Digging into the history of Generative AI

Aayushi Mittal
5 min readJan 28, 2024

Over the past few years, AI advancements have led to the creation of deep-learning models that can generate new images from text inputs, making it easier for people to imagine things. Big tech companies like OpenAI, Google, Facebook, and others have created text-to-image tools that are not yet available for everyone, but there are also similar models developed by independent open-source developers and smaller companies like Midjourney.

In 2015, AI research made a significant advancement with automated image captioning where machine learning algorithms could label objects in images and then describe them in natural language. This sparked the curiosity of a group of researchers, who wondered if the process could be reversed. Instead of image-to-text, they decided to try text-to-image generation, which was a more challenging task. They aimed to create entirely new, unseen scenes rather than simply retrieving existing images like a Google search. It was something that was never encountered before.

Over the past year, a group of independent open-source developers has constructed text-to-image generators using available pre-trained models. To have an image generator that can handle many different requests, it needs a large collection of diverse images and their descriptions. This is achieved by collecting hundreds of millions of images from the internet along with their accompanying text descriptions, which come from things like the text that website owners include with their images for accessibility and search engine purposes. This is how the engineers build their big data collections. Models search through training data to find similar pictures and copy some of their pixels. However, the new image that was created did not come from the training data. It came from a special place called “latent space” inside the deep learning model. To understand how the model works, we need to see how it learns. If you were given images and told to match them with descriptions, it would be easy for you. But for a machine, images are just a bunch of numbers for red, green, and blue. At first, the machine has to guess, but over time it can figure out the best way to match images with descriptions using deep learning.

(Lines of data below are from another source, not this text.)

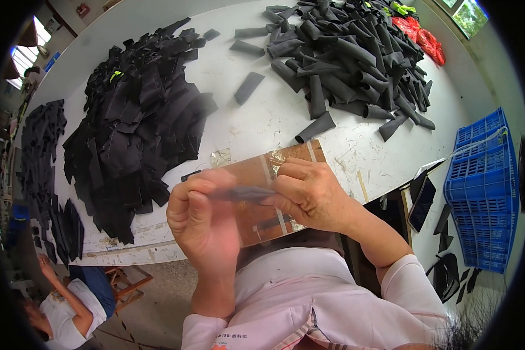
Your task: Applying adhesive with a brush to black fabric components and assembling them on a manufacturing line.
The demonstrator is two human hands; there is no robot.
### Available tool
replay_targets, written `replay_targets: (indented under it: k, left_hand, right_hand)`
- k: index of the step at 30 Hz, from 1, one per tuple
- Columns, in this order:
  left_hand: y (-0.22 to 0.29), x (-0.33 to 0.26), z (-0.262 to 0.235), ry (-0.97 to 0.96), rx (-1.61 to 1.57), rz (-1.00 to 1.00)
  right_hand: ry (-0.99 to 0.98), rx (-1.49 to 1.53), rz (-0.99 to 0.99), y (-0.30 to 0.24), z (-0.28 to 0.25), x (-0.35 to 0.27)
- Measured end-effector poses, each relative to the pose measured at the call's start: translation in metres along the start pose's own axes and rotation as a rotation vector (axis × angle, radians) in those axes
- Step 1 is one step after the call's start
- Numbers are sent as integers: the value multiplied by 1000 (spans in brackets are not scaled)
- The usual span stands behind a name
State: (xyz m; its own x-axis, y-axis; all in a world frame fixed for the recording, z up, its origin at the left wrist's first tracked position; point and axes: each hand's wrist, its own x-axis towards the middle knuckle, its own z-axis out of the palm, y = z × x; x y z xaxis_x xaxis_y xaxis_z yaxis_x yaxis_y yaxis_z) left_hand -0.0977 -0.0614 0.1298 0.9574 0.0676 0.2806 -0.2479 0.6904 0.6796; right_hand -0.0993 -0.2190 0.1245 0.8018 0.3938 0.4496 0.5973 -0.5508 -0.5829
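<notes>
The left hand (pixel 199 213) and right hand (pixel 309 195) pinch a dark gray cloth piece (pixel 245 193) over a brown board (pixel 249 223).

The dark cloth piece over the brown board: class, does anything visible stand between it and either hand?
Nothing visible does. The left hand and the right hand both grip the dark cloth piece directly, though it looks blurred. The brown board lies beneath, not between.

The held dark piece (pixel 248 193) looks like matt cloth, as do the tubes (pixel 347 52) upper right; the white counter (pixel 256 125) is smooth but scuffed, the red bag (pixel 429 45) glossy plastic.
</notes>
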Motion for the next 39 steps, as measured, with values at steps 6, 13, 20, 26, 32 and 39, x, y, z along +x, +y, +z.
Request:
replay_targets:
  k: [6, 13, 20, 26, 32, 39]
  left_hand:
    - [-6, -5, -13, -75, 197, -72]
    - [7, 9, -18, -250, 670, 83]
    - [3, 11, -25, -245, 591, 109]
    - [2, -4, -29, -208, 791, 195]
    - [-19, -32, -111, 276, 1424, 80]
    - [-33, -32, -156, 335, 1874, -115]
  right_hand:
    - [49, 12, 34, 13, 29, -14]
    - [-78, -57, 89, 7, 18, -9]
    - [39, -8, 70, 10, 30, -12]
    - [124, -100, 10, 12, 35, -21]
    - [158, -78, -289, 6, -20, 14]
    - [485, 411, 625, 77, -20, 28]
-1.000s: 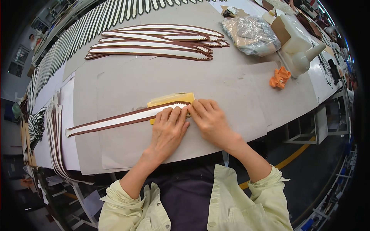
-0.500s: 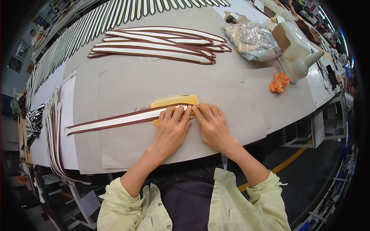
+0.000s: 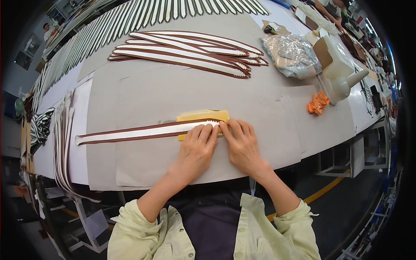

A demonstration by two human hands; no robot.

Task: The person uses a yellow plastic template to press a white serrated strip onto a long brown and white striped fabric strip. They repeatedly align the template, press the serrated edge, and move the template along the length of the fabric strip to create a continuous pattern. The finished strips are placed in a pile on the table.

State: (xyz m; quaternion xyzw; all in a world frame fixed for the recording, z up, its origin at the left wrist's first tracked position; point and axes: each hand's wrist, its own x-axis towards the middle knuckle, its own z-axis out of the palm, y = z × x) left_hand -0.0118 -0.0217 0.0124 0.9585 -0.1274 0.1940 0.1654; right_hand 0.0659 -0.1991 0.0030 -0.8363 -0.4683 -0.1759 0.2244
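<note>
A long white strip with brown folded edges (image 3: 143, 133) lies across the work surface, its right end over a yellow block (image 3: 203, 115). At that end the brown edge is notched into small teeth. My left hand (image 3: 198, 149) is closed, fingers bunched and pressing on the strip near its tip. Opposite it, my right hand (image 3: 243, 147) is closed too, thumb and index finger at the very tip. The two hands' fingertips nearly meet there, and they hide part of the strip's end and the block.
Beyond lies a pile of similar brown-edged strips (image 3: 186, 52). Dark-edged strips (image 3: 147, 15) line the far side. More strips (image 3: 64, 138) hang over the left edge. At right are a clear plastic bag (image 3: 290, 56), a crumpled orange piece (image 3: 318, 103) and a whitish plastic bottle (image 3: 340, 84).
The whole view has shifted slightly. Both hands stay at the strip's right end, with only small finger movements; the strip and block keep their places on the table.
</note>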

The model finds ways to separate different images using math, and it creates a space with more than 500 dimensions to represent this information. This space is too complex for humans to understand, but it allows the model to group similar images. Any point in this space is like a recipe for an image, and the text prompt helps the model find the right recipe. The last step is to turn the math into a real image using a process called diffusion. It starts with just random pixels and over time they turn into an image that makes sense to humans. Because of some randomness in the process, the same text prompt will never produce the exact same image. If you use a different model created by someone else, you will get a different result because it exists in a different latent space.

AI before 2021
Generative AI Before 2021

AI-generated art that was available before 2021 was abstract and not easy for people to understand or relate to. But now, with recent advancements in AI technology, the art generated by AI is much more versatile and can be tailored to a person’s specific needs or preferences. This allows for greater creativity and control over the final result. “Multimodal learning” is a recent development in the field of Artificial Intelligence that has greatly improved the creation of AI-generated art. The idea behind multimodal learning is to teach AI to understand the relationship between text and images. This has resulted in AI models that can write captions for images and even generate images based on a given caption, making them very useful for artistic purposes. The increased interest and attention in AI-generated art have also helped to speed up the development of these techniques. As AI models improve and training data evolves, the art generated by AI is constantly changing and never reaches a saturation point.

Midjourney Generative AI

The datasets used by OpenAI and Midjourney are unknown, but it is known that the internet has a bias towards the English language and Western ideas, leaving out entire cultures. There are also ethical concerns with AI-generated art, such as its potential for misuse or spreading false information. AI-generated art lacks the human touch. AI-generated art may look realistic, but it does not have the emotions or personal stories that a human artist might bring to their work. AI-generated art can be repetitive or boring because it relies on the data it was trained on, which may not always be updated with new information. This can lead to a lack of control over the final product, as the AI’s output is based on its trained weights.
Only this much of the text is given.